* [Task] What is needed is an exact copy of the lines in the listing below, from the one with "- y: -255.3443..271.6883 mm" up to and including the one with "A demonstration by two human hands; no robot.", with no other lines.

* [Given information]

---

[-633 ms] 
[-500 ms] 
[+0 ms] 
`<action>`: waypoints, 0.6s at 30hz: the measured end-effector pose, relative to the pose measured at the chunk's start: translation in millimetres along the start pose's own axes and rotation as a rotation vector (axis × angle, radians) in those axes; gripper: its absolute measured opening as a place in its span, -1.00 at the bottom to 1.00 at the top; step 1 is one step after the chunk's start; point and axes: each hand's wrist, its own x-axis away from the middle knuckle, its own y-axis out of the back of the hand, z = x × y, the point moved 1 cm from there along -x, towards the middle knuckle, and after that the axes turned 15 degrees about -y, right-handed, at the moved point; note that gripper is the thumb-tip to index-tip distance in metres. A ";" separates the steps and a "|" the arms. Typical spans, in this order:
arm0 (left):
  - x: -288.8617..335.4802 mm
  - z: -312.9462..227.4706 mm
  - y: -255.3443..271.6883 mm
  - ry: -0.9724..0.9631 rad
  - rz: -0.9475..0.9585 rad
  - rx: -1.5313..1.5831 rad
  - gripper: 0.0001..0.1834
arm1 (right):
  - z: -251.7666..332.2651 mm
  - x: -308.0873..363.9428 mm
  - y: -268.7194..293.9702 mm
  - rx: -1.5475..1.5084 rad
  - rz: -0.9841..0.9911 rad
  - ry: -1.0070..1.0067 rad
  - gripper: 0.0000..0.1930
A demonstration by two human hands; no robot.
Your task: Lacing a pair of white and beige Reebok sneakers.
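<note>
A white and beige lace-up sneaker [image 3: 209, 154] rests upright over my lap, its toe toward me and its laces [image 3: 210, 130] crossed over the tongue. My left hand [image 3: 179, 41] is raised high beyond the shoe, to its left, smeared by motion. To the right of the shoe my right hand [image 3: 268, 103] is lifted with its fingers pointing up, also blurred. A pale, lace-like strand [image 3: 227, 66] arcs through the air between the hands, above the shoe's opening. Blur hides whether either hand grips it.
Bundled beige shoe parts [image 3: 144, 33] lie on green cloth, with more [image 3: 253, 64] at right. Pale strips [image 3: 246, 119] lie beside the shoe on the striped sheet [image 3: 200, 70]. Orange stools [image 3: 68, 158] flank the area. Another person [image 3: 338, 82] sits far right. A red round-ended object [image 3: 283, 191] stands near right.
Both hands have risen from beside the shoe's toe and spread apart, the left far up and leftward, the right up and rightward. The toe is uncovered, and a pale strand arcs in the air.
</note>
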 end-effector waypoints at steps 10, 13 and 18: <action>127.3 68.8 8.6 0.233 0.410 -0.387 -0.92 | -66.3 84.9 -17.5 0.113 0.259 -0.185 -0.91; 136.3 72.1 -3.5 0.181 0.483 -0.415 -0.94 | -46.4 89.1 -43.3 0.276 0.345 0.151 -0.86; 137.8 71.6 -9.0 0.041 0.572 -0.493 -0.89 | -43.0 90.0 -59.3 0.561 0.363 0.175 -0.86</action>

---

* [The completed task]
  - y: -255.3443..271.6883 mm
  - ry: -0.9724..0.9631 rad
  - rz: -0.9475..0.9585 rad
  - rx: -1.5313..1.5831 rad
  - gripper: 0.0001..0.1834
arm1 (right):
  - z: -251.7666..332.2651 mm
  - x: -308.0873..363.9428 mm
  - y: -268.7194..293.9702 mm
  - rx: -1.5475..1.5084 rad
  - rz: -0.9841..0.9911 rad
  - ry: -1.0070..1.0067 rad
  - gripper: 0.0000..0.1930
A demonstration by two human hands; no robot.

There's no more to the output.